Results of Operations

     We have historically experienced fluctuations from period to period. We expect these fluctuations to continue, therefore, historical results are not indicative of future results.

Three Months Ended March 31, 2003

     Total revenue for the three months ended March 31, 2003 was $9.1 million, compared with $11.5 million for the three months ended March 31, 2002, a decrease of 21%.

     Design-to-Silicon-Yield Solutions. Design-to-Silicon-Yield solutions revenue for the three months ended March 31, 2003 was $8.1 million, compared with $8.4 million for the three months ended March 31, 2002, a decrease of 3%. The decrease for the three months ended March 31, 2003 was attributable to the general weakness in the semiconductor industry, as a whole, that resulted in a decrease in the number of solution implementations as well as a decrease in the average revenue per solution implementation.

     Gain Share.
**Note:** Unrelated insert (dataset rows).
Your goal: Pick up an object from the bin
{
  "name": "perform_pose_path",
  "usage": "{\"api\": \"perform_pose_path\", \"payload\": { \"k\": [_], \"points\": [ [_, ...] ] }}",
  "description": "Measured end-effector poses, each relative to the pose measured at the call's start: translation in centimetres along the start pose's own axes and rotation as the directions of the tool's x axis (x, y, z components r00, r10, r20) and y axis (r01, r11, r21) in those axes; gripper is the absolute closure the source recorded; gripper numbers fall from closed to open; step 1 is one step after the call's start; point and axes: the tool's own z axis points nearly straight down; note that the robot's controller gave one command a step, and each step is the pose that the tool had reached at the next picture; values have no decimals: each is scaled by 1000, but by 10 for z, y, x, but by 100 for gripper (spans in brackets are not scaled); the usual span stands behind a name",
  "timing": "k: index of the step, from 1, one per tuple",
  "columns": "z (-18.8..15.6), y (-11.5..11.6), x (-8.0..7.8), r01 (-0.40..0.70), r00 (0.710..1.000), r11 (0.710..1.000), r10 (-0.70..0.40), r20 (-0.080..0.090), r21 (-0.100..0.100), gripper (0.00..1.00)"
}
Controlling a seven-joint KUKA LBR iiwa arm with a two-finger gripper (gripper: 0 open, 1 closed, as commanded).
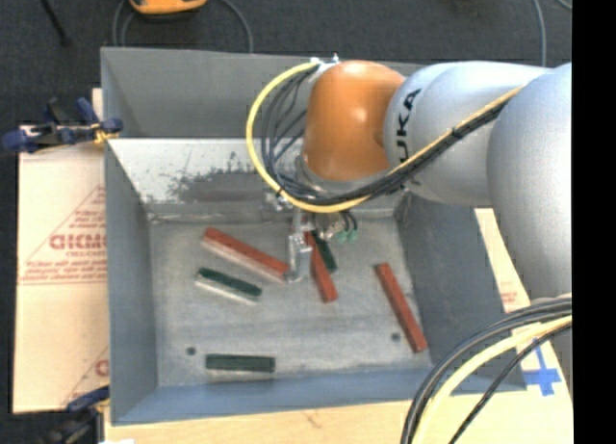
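Gripper (306, 261) over short red bar (325, 287), mid bin (125, 269)

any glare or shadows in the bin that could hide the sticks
camera view: a soft highlight sits on the orange cover; the bin has a brightly lit back wall and a darker left wall; the arm seems to shade the floor just below it, near the short red stick; no glare hides the front green stick or the right red stick.

Matt grey metal bin (125, 274) with scuffed floor; glossy, smooth orange cover (348, 124).
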Motion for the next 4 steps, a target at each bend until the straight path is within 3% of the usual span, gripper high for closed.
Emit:
{"api": "perform_pose_path", "payload": {
  "k": [1, 2, 3, 4],
  "points": [
    [51, -32, -9, -50, 999, 999, 50, 4, -2, 0],
    [58, -4, 24, -21, 1000, 1000, 21, 1, 0, 0],
    [52, 13, 30, -42, 999, 999, 42, -5, -4, 0],
    [50, 31, 26, -17, 1000, 1000, 17, -1, -2, 100]
  ]
}}
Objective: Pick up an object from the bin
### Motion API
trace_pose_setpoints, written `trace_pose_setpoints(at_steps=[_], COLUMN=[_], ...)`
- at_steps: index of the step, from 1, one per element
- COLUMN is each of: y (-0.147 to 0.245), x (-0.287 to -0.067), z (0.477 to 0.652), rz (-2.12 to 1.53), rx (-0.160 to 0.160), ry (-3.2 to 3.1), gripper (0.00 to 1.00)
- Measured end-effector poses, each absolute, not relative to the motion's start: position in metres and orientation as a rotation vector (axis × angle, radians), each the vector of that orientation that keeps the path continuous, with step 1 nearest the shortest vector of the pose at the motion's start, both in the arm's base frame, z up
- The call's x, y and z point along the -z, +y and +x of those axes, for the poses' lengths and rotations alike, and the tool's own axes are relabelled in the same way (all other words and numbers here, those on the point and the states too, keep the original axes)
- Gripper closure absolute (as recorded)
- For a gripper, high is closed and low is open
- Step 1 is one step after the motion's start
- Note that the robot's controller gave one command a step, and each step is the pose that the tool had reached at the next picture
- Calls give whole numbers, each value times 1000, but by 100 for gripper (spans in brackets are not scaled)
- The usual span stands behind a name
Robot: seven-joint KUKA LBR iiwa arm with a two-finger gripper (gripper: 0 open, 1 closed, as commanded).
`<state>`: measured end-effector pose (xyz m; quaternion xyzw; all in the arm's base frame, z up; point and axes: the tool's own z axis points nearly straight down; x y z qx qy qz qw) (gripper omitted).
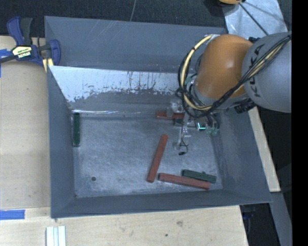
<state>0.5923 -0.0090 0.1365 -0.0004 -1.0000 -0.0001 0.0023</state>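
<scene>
My gripper (183,146) hangs low over the right half of the bin floor, under the arm's orange cover. Just to its left a long red-brown stick (157,158) lies diagonally, close to the gripper but apart from it. Behind the gripper, near the back wall, a short red stick (166,116) lies level with its right end hidden by the gripper's body. In front of the gripper, by the front wall, a second red stick (184,181) lies flat, and a dark green stick (199,176) rests against its right end.
Another dark green stick (76,129) lies upright along the left wall. The arm and its cables cover the bin's right back corner. The floor's left and middle hold nothing but a small dark speck (94,178).
</scene>
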Motion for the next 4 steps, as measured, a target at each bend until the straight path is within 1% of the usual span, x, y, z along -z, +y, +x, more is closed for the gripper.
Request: trace_pose_setpoints(at_steps=[1, 2, 3, 4], y=[-9, -8, -7, 5], x=[-141, -139, -132, -115], z=[594, 592, 597, 616], rz=[-1, 13, 332, 513], rx=[0, -1, 1, -3], ry=[-3145, -3149, -3120, -3109], gripper=[0, 0, 0, 0])
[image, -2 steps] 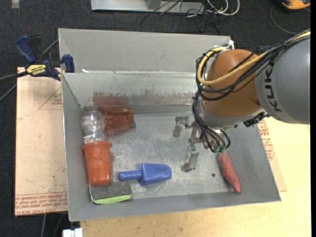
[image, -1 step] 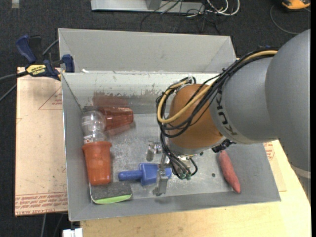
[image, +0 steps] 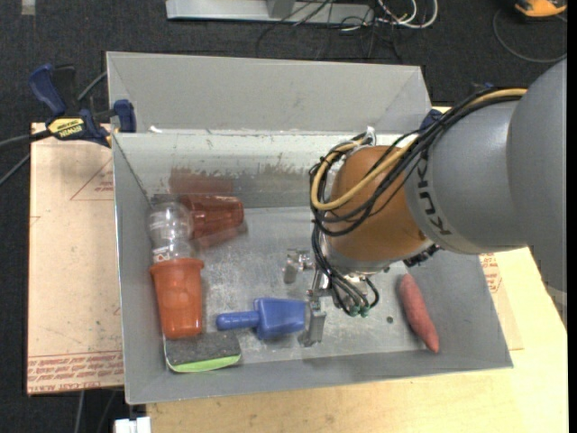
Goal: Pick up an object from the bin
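Hanging low over the floor of the bin (image: 135, 242), the gripper (image: 304, 296) stands with its fingers (image: 313, 325) spread and nothing between them; bare metal shows in the gap. Above it bulks the arm's orange cover (image: 374, 210), looped with yellow and black cables (image: 334, 183).

Closest to the gripper is a blue plastic toy (image: 270, 317), a blocky head with a short handle pointing away from the gripper towards the view's left. It lies flat on the floor just left of the nearer finger. Its head is right against that finger, though whether the two touch cannot be told. It is beside the gripper, not within it.

Farther left of the gripper, past the toy's handle, an orange cup (image: 178, 296) lies on its side along the left wall. A clear bottle (image: 169, 228) lies just beyond the cup's far end, and a red translucent cup (image: 215, 216) rests next to the bottle, towards the back wall, well apart from the gripper. At the orange cup's near end, in the front left corner, a flat sponge (image: 203, 357) lies with a grey face and a green edge, near the toy's handle but apart from it.

On the gripper's other side, to the right, a red carrot-shaped thing (image: 419, 312) lies aslant on the floor, apart from the gripper and from everything else. Between the gripper and the blue toy nothing stands in the way.
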Controlling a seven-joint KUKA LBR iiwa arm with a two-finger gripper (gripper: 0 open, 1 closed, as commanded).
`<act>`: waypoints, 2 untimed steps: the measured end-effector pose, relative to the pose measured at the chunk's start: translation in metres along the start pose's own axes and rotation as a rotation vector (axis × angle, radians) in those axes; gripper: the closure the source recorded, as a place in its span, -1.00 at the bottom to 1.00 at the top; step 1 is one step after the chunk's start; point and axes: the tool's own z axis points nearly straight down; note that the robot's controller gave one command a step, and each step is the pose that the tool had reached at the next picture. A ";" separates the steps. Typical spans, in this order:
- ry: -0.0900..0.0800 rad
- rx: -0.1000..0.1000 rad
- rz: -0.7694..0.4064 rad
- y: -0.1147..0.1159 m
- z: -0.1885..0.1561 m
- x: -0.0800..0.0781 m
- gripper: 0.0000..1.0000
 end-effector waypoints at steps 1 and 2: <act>0.006 -0.004 -0.331 0.020 0.014 0.002 -1.00; -0.001 -0.002 -0.094 0.017 0.037 -0.009 1.00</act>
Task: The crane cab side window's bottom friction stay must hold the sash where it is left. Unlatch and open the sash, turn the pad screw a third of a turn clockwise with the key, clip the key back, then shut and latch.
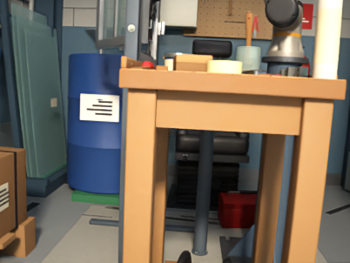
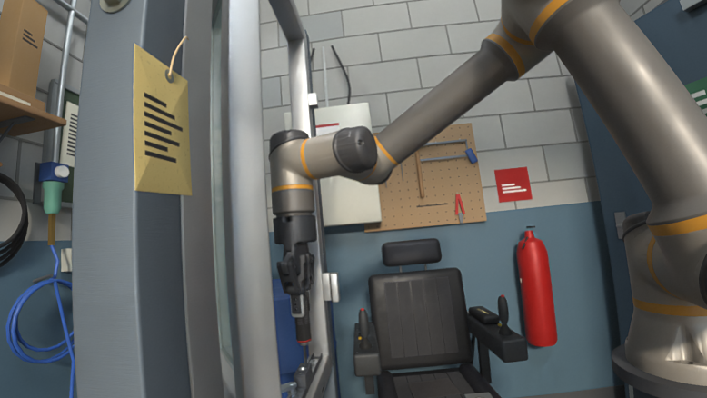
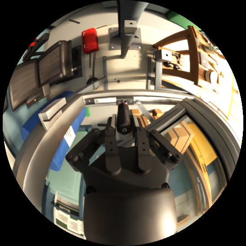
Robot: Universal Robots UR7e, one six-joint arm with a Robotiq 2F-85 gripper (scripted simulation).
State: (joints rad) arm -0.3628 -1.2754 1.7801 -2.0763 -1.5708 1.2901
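Note:
The key (image 3: 124,119), a dark ribbed handle with a red band at its tip, stands upright over the pad screw (image 3: 125,101) on the friction stay along the sash's bottom rail. My gripper (image 3: 124,128) points straight down with the key's handle between its fingers, and they have opened and let go of it. From the second side camera the gripper (image 2: 297,301) hangs beside the window frame's post, with the key's red tip (image 2: 303,341) just above the stay hardware. The sash (image 3: 195,128) is swung open to my right.
The grey window frame post (image 2: 237,198) stands close at the gripper's left, with a paper tag (image 2: 162,128) on it. Below are a blue drum (image 3: 57,128), an operator seat (image 2: 420,316), a red toolbox (image 1: 237,209) and the wooden bench (image 1: 226,143).

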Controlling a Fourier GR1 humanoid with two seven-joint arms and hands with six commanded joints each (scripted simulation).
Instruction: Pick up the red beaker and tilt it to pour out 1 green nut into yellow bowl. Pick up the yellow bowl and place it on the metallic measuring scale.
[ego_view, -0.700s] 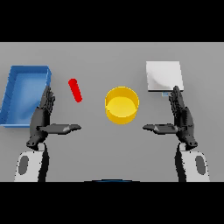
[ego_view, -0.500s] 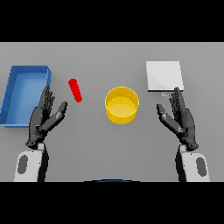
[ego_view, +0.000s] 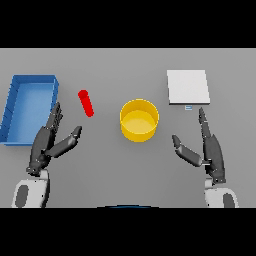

Gain share revenue for the three months ended March 31, 2003 was $1.0 million, compared with $3.1 million for the three months ended March 31, 2002, a decrease of 69%. The decrease for the three months ended March 31, 2003 was attributable to lower production volumes at leading edge process nodes. Additionally, a decreased number of existing customer solution implementations contributed to this decrease.

     Cost of Design-to-Silicon-Yield Solutions. Cost of Design-to-Silicon-Yield solutions for the three months ended March 31, 2003 was $3.4 million, compared with $3.9 million for the three months ended March 31, 2002, a decrease of 11%. The absolute dollar decrease in Cost of Design-to-Silicon-Yield solutions for the three months ended March 31, 2003 was primarily due to a decreased number of solution implementations. As a percentage of Design-to-Silicon-Yield solutions revenue, Cost of Design-to-Silicon-Yield solutions for the three months ended March 31, 2003 was 42%, compared with 46% for the three months ended March 31, 2002. The percentage decrease for three months ended March 31, 2003 was primarily the result of better utilization of client services resources and a favorable mix of Design-to-Silicon-Yield solutions revenue elements.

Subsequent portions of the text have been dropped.